After another 12 years had elapsed, in September 2004 your webmaster, without access to the work of either Oren Patashnik or Victor Allis and Patrick Schoo, independently solved, or so I thought, the game of Qubic using a Pentium desktop computer over several weeks while living on the remote Hebridean Isle of Jura, and wrote a program called Qubic for the Windows platform. My method was to develop a set of heuristics to guess the best strategic moves and then use a powerful depth first search algorithm with a large transposition table in memory to verify the forcing wins at the leaf nodes. I was unfamiliar with proof number search at this time, but had written strong draughts and chess playing programs based on another depth first search algrithm, MTDF, first developed by Aske Plaat. I believed that this Qubic program played the game perfectly in the sense that it would always win when it goes first, but it would not necessarily find the shortest win. However, unlike Patashnik's work, my analysis has never been independently verified by anybody else.
In Spring 2007 I became a full time nomad, technically homeless, but living on the road in an old bus. I lost most of my possessions from my house-dwelling days, including my desktop computer with the source code to this and many other programs I had written, as well as my compiler and other software tools that I used to use to develop AI projects, but by chance in late 2017 after over a decade on the road, during which time I had done no programming at all, I stumbled upon Oren Patashnik's old opening book for the game on the internet, which piqued my interest. I don't often have enough electricity to spend the sort of time on my laptop needed to write artificial intelligence programs, but nevertheless I downloaded an open source free compiler and used this opening book to write another Qubic program called Oxo, which also always wins when it goes first, but is much leaner in that it only occupies about a quarter of a megabyte unpacked compared to over 5 MB for Qubic, and the zip file is under 100 kilobytes, compared to 2 MB for Qubic. The graphics are not quite as nice as the first version, but in strength they were about equal.
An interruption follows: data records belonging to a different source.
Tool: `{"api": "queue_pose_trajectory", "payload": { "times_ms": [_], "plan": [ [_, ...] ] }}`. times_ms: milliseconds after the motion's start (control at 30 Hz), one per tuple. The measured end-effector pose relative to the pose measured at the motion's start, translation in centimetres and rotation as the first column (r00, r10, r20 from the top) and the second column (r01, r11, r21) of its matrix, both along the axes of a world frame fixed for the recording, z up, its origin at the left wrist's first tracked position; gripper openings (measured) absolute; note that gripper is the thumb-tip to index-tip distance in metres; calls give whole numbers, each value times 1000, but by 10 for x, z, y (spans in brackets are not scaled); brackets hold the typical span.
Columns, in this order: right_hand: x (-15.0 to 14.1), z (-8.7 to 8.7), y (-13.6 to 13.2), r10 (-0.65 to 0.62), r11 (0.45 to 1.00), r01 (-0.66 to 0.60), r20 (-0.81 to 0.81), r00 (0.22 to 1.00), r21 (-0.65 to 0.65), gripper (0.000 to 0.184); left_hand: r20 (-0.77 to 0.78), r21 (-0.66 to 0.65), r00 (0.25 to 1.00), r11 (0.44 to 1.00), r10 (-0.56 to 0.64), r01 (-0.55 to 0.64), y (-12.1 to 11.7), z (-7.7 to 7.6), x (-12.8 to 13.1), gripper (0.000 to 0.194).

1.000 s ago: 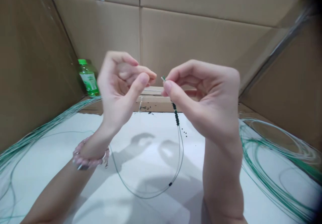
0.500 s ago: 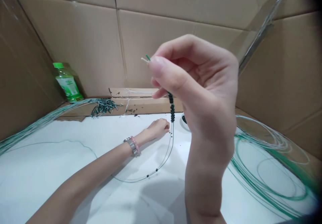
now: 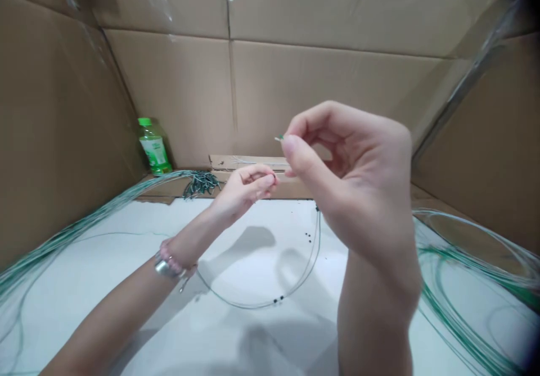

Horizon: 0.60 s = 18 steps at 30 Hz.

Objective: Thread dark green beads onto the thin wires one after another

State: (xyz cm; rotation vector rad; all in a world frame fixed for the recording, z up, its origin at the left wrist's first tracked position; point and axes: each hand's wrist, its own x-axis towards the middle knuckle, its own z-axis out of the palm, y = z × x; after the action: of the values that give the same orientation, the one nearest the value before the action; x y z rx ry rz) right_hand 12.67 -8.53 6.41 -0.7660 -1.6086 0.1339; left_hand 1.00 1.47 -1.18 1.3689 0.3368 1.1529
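Note:
My right hand (image 3: 354, 179) is raised at the right of centre, its thumb and forefinger pinched on the ends of a thin green and white wire pair (image 3: 310, 263). The two short tips stick out past the fingertips. Behind the hand the pair drops and curves across the white table towards the left wrist, with small black beads (image 3: 278, 299) threaded on it. Lower and to the left, my left hand (image 3: 248, 189) is lifted off the table with thumb and fingers pinched together. What lies between those fingertips is too small to tell.
Several loose black beads (image 3: 307, 236) lie on the white table (image 3: 236, 336). Bundled green and white wires (image 3: 84, 221) run along the left, and coiled wires (image 3: 455, 303) lie at the right. A green bottle (image 3: 155, 150) stands at the back left by cardboard walls (image 3: 177, 77).
My left hand has risen from the tabletop near the loose beads towards the right hand's fingertips. The view has tilted up, and the right hand still pinches the wire ends.

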Motion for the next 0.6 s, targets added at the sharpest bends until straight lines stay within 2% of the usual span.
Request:
{"api": "queue_pose_trajectory", "payload": {
  "times_ms": [100, 167, 367, 600],
  "plan": [
    [-11, -6, 3, -40, 999, 38, 66, 997, 20, 12, 59, 1, 998, 999, -38, 38, -14, 15, -28, 25],
    [-20, -10, 4, 0, 1000, -1, 83, 997, 9, 10, 118, 9, 990, 997, -78, 78, -26, 23, -39, 26],
    [-32, -14, 2, 92, 996, -92, 42, 995, 3, 15, 240, 90, 926, 957, -290, 276, -40, 29, -46, 6],
    [-30, -14, -2, 127, 992, -127, 45, 991, -6, 16, 240, 106, 936, 965, -259, 240, -40, 31, -46, 7]
  ]
}}
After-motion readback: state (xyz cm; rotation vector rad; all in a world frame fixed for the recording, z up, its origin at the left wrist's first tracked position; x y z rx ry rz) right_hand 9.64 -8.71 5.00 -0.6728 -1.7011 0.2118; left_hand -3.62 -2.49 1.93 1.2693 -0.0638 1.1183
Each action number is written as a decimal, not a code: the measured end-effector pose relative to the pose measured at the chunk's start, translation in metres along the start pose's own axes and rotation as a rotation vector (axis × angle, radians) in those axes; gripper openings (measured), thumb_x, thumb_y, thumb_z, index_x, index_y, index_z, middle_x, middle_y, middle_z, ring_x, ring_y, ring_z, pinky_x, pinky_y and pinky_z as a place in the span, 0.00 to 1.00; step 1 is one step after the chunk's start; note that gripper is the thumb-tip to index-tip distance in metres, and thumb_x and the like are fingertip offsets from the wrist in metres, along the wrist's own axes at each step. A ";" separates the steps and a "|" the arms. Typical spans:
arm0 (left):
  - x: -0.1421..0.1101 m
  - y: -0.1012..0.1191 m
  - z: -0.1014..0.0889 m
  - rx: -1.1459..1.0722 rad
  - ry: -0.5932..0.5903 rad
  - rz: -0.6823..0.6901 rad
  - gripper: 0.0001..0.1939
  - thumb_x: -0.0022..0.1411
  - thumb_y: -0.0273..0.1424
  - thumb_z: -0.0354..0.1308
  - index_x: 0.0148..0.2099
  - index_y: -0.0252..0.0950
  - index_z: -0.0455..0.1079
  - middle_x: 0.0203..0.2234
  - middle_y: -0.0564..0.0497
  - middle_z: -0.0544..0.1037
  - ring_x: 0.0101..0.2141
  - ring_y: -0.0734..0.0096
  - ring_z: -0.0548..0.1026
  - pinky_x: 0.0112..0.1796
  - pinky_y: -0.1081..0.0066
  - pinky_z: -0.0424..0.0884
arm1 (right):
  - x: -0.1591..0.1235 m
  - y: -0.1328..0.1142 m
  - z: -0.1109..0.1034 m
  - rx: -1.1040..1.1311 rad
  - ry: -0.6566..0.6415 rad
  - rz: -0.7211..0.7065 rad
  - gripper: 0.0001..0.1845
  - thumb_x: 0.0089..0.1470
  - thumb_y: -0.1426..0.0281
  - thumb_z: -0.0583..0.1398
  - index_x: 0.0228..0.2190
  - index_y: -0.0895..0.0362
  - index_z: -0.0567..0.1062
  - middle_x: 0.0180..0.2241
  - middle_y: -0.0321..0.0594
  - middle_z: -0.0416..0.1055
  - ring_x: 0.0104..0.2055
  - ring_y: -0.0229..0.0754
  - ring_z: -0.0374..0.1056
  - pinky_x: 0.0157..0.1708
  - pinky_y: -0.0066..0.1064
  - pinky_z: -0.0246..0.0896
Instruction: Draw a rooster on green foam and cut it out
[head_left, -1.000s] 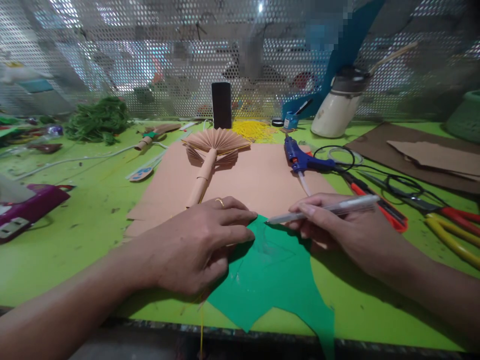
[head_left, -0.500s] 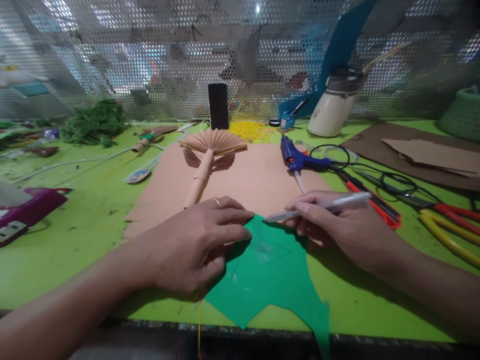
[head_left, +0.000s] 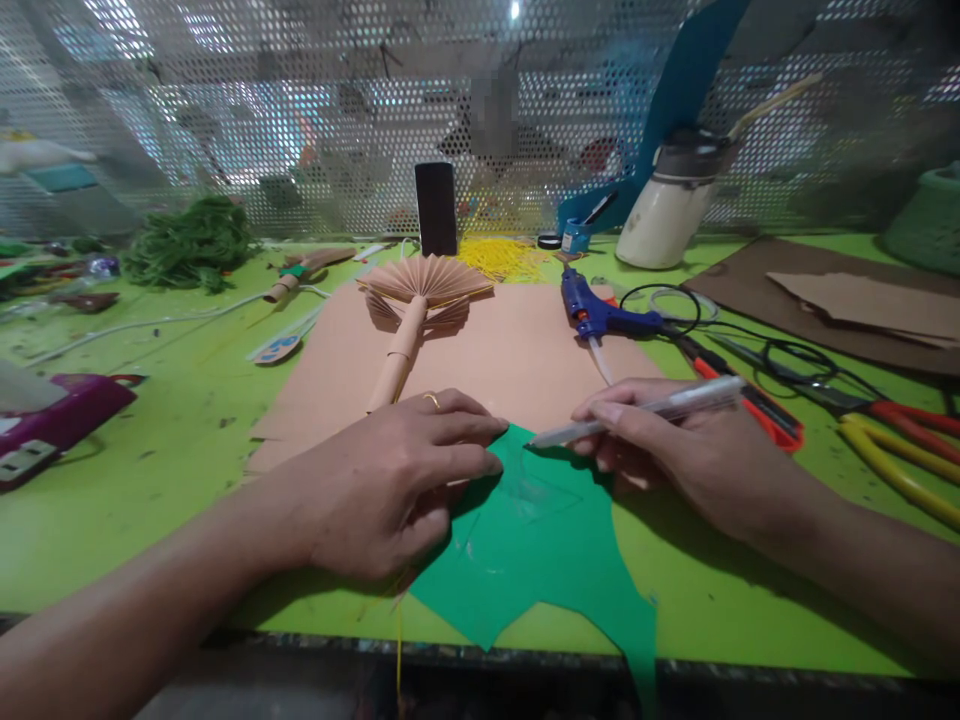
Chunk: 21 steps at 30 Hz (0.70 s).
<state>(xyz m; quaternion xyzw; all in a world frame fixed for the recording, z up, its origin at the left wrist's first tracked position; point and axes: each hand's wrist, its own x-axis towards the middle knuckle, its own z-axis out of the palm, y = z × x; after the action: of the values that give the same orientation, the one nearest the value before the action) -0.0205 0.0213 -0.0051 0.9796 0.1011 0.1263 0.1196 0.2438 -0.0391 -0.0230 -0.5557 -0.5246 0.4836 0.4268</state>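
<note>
A piece of green paper (head_left: pixel 547 545) with an irregular cut outline lies at the table's front edge, its lower right strip hanging over. Faint lines and whitish smudges show on its surface. My left hand (head_left: pixel 405 480) rests flat on its left side, fingers stretched out. In my right hand (head_left: pixel 667 440) is a pen (head_left: pixel 645 412), held slantwise in a writing grip. The pen's tip is at the paper's upper edge area; whether it touches cannot be made out. Beyond my hands, a pleated brown paper fan shape on a rolled paper stem (head_left: pixel 409 340) lies on brown paper sheets (head_left: pixel 495 350).
A blue glue gun (head_left: pixel 600 310), a red cutter knife (head_left: pixel 772 415) and pliers (head_left: pixel 900 450) with red and yellow handles lie at the right. A phone (head_left: pixel 436 210) stands at the back. A purple power strip (head_left: pixel 67 420) is at the left. A white jug (head_left: pixel 667 215) stands back right.
The pen's tip has shifted very slightly downward on the green paper. My left hand stays in place; the view has tilted a little.
</note>
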 end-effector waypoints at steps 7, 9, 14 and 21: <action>0.000 -0.004 0.001 -0.002 -0.036 -0.016 0.23 0.56 0.20 0.53 0.53 0.31 0.75 0.58 0.35 0.76 0.57 0.46 0.72 0.55 0.47 0.73 | 0.000 0.000 -0.001 0.012 -0.047 -0.049 0.11 0.56 0.64 0.66 0.27 0.57 0.83 0.25 0.43 0.79 0.21 0.34 0.67 0.18 0.22 0.59; -0.001 -0.003 0.001 -0.006 -0.044 -0.021 0.23 0.56 0.20 0.53 0.53 0.31 0.75 0.58 0.35 0.76 0.57 0.46 0.72 0.55 0.47 0.72 | 0.001 0.002 -0.001 0.045 -0.039 -0.044 0.11 0.56 0.64 0.67 0.27 0.57 0.83 0.25 0.42 0.79 0.22 0.34 0.67 0.17 0.21 0.59; 0.001 0.000 0.000 -0.011 -0.049 -0.034 0.21 0.58 0.20 0.53 0.53 0.31 0.75 0.59 0.36 0.75 0.58 0.49 0.71 0.56 0.51 0.71 | 0.004 0.006 -0.005 0.130 -0.038 -0.036 0.10 0.54 0.63 0.68 0.25 0.57 0.83 0.23 0.41 0.79 0.20 0.34 0.67 0.16 0.21 0.58; 0.004 0.005 -0.004 -0.050 -0.090 -0.142 0.05 0.64 0.28 0.57 0.42 0.36 0.72 0.53 0.40 0.77 0.53 0.52 0.74 0.51 0.58 0.73 | 0.009 0.005 -0.011 0.275 -0.002 -0.094 0.12 0.54 0.61 0.65 0.25 0.56 0.80 0.16 0.35 0.72 0.14 0.35 0.59 0.10 0.25 0.48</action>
<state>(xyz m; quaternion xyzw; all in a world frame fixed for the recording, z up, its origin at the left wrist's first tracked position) -0.0166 0.0183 0.0012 0.9713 0.1616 0.0757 0.1569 0.2552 -0.0297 -0.0267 -0.4663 -0.4793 0.5311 0.5203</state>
In fact, since Oxo uses Oren Patashnik's independently verified opening book guaranteeing a first player win, whereas Qubic only used my own unverified analysis to achieve that result, it could be argued that Oxo is the more reliable of the two programs. Simply unzip and run the file oxo.exe.
Enjoy :o)
A short word about security - in the good old days of pre-internet hobby-geek programmers we would swap programs and think nothing of it, but in these days of internet-born viruses things have changed. I, Rob Waldteufel, do personally guarantee that this programs is not malicious, but I am not prepared to pay money to corporations to have it certified only to offer it free and gratis to the World, so either accept my word that it is safe to run on your PC or don't run it. Windows, and whatever antivirus software you may be running, will baulk because this is an "unsigned" executable. I promise you it is safe. The program is designed for Windows and has also been test run under WINE on a Linux machine and ran perfectly well.